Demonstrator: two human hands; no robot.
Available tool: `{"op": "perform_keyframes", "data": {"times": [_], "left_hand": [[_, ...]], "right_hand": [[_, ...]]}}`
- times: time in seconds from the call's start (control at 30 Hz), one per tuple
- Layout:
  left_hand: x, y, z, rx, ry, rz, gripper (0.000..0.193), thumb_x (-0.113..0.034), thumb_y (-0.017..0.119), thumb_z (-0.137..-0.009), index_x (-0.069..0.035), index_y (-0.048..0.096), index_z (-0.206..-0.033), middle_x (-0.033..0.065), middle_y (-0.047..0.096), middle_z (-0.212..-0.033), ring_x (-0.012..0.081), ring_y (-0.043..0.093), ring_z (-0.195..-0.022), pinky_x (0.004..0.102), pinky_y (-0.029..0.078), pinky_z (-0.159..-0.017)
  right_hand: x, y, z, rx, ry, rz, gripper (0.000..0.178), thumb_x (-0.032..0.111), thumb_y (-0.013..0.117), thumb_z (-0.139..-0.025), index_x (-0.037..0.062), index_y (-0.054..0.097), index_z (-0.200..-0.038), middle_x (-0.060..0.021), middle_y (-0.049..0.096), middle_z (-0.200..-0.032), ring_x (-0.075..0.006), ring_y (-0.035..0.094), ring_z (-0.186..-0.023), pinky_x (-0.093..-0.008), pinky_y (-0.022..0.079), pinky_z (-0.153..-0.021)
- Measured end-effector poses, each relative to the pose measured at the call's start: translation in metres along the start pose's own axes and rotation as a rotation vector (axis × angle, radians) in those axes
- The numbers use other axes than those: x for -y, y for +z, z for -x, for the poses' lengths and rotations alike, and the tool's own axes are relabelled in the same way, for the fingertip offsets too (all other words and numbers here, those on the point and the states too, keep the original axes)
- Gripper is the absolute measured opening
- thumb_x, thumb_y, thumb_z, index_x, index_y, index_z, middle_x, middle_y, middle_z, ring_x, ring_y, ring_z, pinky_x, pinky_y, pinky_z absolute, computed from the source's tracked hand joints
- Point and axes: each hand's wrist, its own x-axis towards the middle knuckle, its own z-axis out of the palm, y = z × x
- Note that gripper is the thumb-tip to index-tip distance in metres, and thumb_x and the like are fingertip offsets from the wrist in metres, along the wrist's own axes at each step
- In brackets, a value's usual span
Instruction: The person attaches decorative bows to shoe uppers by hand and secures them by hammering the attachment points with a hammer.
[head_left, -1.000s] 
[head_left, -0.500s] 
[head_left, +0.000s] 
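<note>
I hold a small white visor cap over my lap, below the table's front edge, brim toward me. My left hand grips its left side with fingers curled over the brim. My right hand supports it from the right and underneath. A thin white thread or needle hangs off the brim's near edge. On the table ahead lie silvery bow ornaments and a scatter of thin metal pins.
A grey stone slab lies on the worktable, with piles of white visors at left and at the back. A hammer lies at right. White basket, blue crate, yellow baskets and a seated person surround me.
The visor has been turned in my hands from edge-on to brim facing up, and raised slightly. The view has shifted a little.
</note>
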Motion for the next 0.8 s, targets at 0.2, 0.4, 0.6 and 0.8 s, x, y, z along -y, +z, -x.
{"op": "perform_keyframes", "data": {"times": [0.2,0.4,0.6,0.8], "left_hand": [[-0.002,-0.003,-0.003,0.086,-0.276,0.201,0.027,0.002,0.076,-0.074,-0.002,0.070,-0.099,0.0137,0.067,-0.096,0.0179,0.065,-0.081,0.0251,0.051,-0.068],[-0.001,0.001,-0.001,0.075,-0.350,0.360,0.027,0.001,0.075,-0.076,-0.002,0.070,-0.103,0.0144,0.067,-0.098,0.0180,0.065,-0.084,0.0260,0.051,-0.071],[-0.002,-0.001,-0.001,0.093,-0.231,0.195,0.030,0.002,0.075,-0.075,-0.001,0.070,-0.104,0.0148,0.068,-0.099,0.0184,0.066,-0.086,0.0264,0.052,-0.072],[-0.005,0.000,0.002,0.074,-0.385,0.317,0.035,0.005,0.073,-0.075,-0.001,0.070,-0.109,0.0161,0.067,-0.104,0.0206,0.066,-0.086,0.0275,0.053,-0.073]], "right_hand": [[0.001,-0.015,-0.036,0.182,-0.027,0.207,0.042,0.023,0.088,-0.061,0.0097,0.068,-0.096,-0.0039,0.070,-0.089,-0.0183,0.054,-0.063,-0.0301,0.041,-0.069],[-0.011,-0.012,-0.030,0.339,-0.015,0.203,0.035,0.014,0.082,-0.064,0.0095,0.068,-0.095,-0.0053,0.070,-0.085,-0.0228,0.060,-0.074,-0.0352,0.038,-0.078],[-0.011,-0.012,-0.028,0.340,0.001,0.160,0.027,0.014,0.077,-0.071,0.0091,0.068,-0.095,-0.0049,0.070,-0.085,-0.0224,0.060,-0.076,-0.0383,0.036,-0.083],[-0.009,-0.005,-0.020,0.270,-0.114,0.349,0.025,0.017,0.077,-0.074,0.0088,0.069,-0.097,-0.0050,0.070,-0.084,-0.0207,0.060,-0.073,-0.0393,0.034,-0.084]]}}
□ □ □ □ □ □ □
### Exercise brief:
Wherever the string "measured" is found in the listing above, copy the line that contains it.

### Exercise solution:
- Measured end-effector poses, each relative to the pose measured at the call's start: translation in metres along the start pose's own axes and rotation as a rotation vector (axis × angle, radians) in those axes
- Gripper is the absolute measured opening

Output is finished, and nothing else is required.